What is needed
The response should be the lines of the data, starting at the first and ending at the one that contains "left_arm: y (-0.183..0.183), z", copied without change.

Supplied material
---

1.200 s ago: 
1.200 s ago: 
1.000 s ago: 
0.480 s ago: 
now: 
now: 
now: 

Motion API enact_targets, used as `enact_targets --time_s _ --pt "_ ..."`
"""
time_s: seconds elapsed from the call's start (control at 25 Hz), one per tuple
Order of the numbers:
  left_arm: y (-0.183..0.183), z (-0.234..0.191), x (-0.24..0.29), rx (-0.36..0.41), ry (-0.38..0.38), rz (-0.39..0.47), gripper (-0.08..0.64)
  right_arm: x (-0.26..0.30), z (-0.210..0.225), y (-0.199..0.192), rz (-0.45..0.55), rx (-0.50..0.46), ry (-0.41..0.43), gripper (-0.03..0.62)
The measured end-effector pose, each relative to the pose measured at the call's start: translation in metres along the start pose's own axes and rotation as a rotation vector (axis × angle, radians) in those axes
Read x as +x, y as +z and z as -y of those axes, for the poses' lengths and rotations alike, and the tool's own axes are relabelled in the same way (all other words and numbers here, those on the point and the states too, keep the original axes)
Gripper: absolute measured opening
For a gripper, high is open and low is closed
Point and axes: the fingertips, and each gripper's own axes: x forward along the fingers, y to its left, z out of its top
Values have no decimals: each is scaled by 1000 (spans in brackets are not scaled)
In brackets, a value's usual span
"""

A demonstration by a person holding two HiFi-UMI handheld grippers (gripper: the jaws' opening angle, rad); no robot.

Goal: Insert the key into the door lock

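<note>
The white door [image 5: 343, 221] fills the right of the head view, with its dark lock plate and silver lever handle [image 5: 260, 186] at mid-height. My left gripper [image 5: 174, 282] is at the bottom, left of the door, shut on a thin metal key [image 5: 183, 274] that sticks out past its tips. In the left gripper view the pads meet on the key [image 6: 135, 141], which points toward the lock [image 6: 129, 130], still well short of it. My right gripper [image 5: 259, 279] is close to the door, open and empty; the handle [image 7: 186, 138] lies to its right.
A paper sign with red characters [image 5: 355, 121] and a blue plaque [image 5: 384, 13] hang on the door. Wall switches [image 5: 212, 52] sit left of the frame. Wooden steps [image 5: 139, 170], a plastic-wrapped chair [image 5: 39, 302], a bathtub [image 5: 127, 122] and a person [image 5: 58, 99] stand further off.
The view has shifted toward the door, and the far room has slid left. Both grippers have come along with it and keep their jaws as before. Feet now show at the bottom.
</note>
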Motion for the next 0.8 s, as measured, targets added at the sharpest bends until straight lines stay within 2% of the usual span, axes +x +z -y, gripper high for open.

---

Response
1.200 s ago: 
1.200 s ago: 
1.000 s ago: 
0.480 s ago: 
now: 
now: 
now: 

Motion API enact_targets, used as `enact_targets --time_s _ --pt "_ ..."`
"""
time_s: seconds elapsed from the call's start (control at 25 Hz), one per tuple
Order of the numbers:
  left_arm: y (-0.183..0.183), z (-0.234..0.191), x (-0.24..0.29), rx (-0.36..0.41), ry (-0.38..0.38), rz (-0.39..0.47), gripper (-0.08..0.64)

This output has been written out in full.